USD/TRY stays on the way to $14.00 on Fed concerns, Turkey’s economic backlash


  • USD/TRY hovers around intraday high, mildly bid after two-day uptrend.
  • Turkish Finance Minister praise recent steps to fight inflation.
  • FOMC Minutes, US ADP Employment Change hints at faster Fed rate-hikes, balance-sheet normalization.
  • US ISM Services PMI, second-tier data will join risk catalysts to direct short-term moves.

Alike other currency pairs, USD/TRY also trades quietly during an inactive Asian session on Thursday. That said, the Turkish lira (TRY) pair gains 0.25% intraday around $13.70 by the press time.

Firmer US ADP Employment Change for December, 804K versus 400K expected, bolstered bullish bias for the Fed after the Federal Open Market Committee (FOMC) Meeting Minutes said, “In light of elevated inflation pressures and the strengthening labor market, participants judged that the increase in policy accommodation provided by the ongoing pace of net asset purchases was no longer necessary.” The Fed Minutes also signals that the policymakers also judged conditions for a rate hike could be met relatively soon if the recent pace of labor market improvements continues.

Following the Minutes, the Fed interest rate futures point at the 80% chance of a hike in March 2022. Also, the US 10-year Treasury yields jumped to the highest level since April 2021 by the end of Wednesday’s North American session, up 3.4 basis points (bps) to 1.70%, which in turn drowned the Wall Street benchmark. Though, the recent pause in the US bond yields allowed S&P 500 Futures to print mild gains around 4,700.

On the other hand, Turkish Auto association portrays a 4.6% drop in 2021 while the Reuters’ poll expects the nation to snap three straight months of current account surpluses in November, with a likely deficit of $2.56 billion. Even so, Finance Minister Nureddin Nebati said on Wednesday, per Reuters, “Turkey is making the fight against rising prices a priority, putting aside ‘orthodox policies’ and charting its own course.”

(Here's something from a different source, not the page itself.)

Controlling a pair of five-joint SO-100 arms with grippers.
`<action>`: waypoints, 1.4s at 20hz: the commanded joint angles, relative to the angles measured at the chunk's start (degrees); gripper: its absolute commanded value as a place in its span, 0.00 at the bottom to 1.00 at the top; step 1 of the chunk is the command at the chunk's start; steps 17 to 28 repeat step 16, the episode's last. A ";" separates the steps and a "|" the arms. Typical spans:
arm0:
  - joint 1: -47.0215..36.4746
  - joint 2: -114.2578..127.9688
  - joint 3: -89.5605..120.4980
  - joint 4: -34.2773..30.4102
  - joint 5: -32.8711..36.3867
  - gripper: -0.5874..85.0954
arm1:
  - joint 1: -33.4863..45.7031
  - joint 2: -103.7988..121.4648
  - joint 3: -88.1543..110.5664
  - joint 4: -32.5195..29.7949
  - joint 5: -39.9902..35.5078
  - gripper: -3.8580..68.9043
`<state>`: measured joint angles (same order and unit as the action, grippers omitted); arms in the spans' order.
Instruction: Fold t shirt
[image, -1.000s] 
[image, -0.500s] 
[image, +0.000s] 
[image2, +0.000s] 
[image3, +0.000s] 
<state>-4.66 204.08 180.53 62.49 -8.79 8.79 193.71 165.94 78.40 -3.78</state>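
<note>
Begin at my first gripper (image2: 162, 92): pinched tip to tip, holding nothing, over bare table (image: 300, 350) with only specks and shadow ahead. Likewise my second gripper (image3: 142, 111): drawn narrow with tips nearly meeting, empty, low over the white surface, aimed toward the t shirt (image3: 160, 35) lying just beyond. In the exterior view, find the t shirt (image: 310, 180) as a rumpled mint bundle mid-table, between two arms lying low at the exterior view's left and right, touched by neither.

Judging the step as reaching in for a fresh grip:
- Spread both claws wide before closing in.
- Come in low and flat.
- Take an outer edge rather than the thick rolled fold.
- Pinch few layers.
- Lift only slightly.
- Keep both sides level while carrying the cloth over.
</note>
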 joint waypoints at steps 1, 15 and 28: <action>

Looking forward, monthly prints of the US Good Trade Balance and ISM Services PMI for December, as well as weekly prints of US Jobless Claims, will be crucial for the USD/TRY prices. Should the US statistics keep beating the cautious forecasts, the odds of the faster Fed rate hikes can’t be ignored, which in turn will favor the pair buyers. However, Friday’s US Nonfarm Payrolls (NFP) is the key.

Read: US December Nonfarm Payrolls Preview: Analyzing gold’s reaction to NFP surprises

Technical analysis

Although sustained trading beyond the 21-DMA level of $13.30 keeps USD/TRY buyers hopeful, a clear upside break of the 13-day-old resistance line, around $13.90, becomes necessary for the pair’s further upside.